INPUT DATA →
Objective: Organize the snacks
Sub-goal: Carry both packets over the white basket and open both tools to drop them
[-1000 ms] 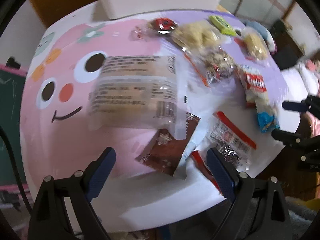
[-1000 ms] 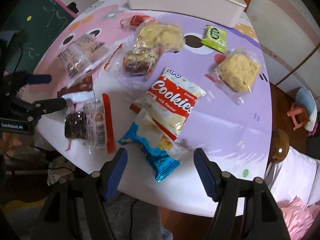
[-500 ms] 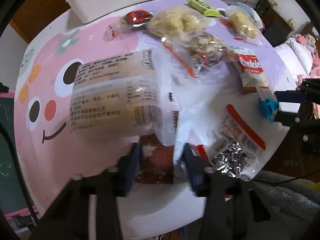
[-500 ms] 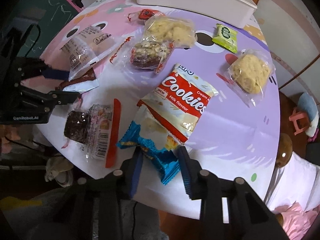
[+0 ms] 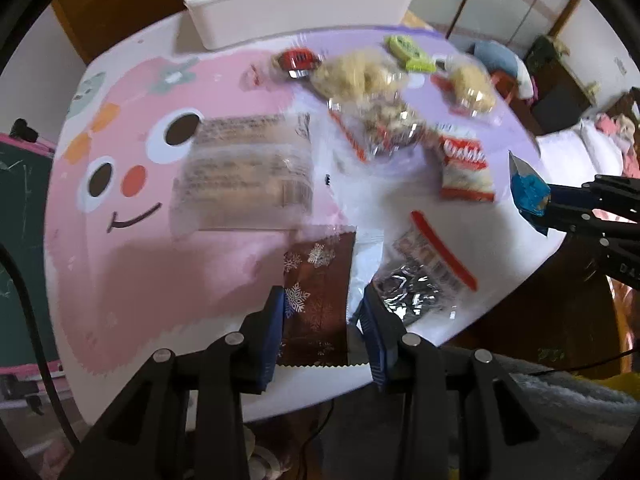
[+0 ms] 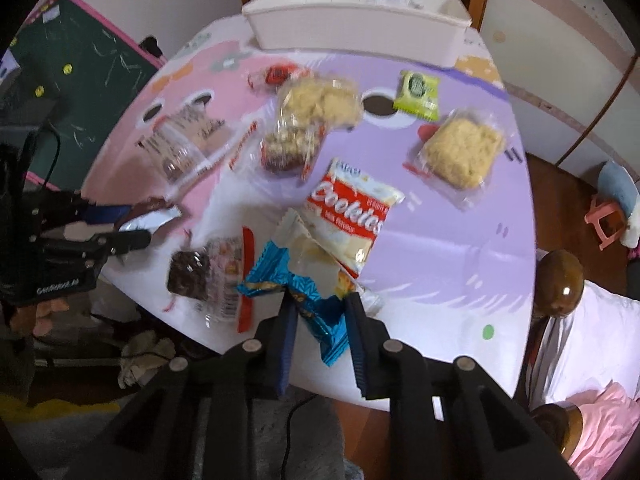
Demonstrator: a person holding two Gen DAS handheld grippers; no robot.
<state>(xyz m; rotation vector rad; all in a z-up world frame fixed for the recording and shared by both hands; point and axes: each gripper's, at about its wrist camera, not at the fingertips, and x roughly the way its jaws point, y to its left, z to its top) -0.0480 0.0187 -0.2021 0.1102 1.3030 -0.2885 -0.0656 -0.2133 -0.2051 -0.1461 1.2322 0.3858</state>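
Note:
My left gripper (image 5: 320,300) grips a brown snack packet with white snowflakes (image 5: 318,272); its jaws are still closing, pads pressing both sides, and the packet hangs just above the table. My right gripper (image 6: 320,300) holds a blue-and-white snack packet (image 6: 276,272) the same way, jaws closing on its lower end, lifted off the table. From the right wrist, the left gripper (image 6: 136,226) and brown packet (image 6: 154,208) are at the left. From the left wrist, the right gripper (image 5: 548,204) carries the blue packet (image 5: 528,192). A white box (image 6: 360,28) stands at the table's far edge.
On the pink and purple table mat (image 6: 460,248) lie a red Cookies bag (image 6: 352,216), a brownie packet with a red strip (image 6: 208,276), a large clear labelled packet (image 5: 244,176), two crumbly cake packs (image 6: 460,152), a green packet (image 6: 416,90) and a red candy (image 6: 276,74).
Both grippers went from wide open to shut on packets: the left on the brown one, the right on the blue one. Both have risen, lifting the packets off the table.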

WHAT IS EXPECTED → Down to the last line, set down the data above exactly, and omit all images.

EXPECTED OUTPUT →
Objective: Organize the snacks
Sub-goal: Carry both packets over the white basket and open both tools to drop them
[-1000 ms] 
[-1000 ms] 
[-500 ms] 
[-500 ms] 
[+0 ms] 
[+0 ms] 
Demonstrator: a person holding two Gen DAS handheld grippers; no robot.
<state>(xyz m; rotation vector rad; all in a z-up world frame fixed for the recording and shared by both hands; point and axes: each gripper's, at about its wrist camera, not at the fingertips, and x roughly the way its jaws point, y to its left, z to its top) -0.0480 0.0187 -0.2021 0.1102 1.3030 -0.2885 -0.0656 -0.2133 -0.2051 -0.1461 1.2322 0.3858</state>
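Note:
My left gripper (image 5: 320,300) grips a brown snack packet with white snowflakes (image 5: 318,272); its jaws are still closing, pads pressing both sides, and the packet hangs just above the table. My right gripper (image 6: 320,300) holds a blue-and-white snack packet (image 6: 276,272) the same way, jaws closing on its lower end, lifted off the table. From the right wrist, the left gripper (image 6: 136,226) and brown packet (image 6: 154,208) are at the left. From the left wrist, the right gripper (image 5: 548,204) carries the blue packet (image 5: 528,192). A white box (image 6: 360,28) stands at the table's far edge.
On the pink and purple table mat (image 6: 460,248) lie a red Cookies bag (image 6: 352,216), a brownie packet with a red strip (image 6: 208,276), a large clear labelled packet (image 5: 244,176), two crumbly cake packs (image 6: 460,152), a green packet (image 6: 416,90) and a red candy (image 6: 276,74).
Both grippers went from wide open to shut on packets: the left on the brown one, the right on the blue one. Both have risen, lifting the packets off the table.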

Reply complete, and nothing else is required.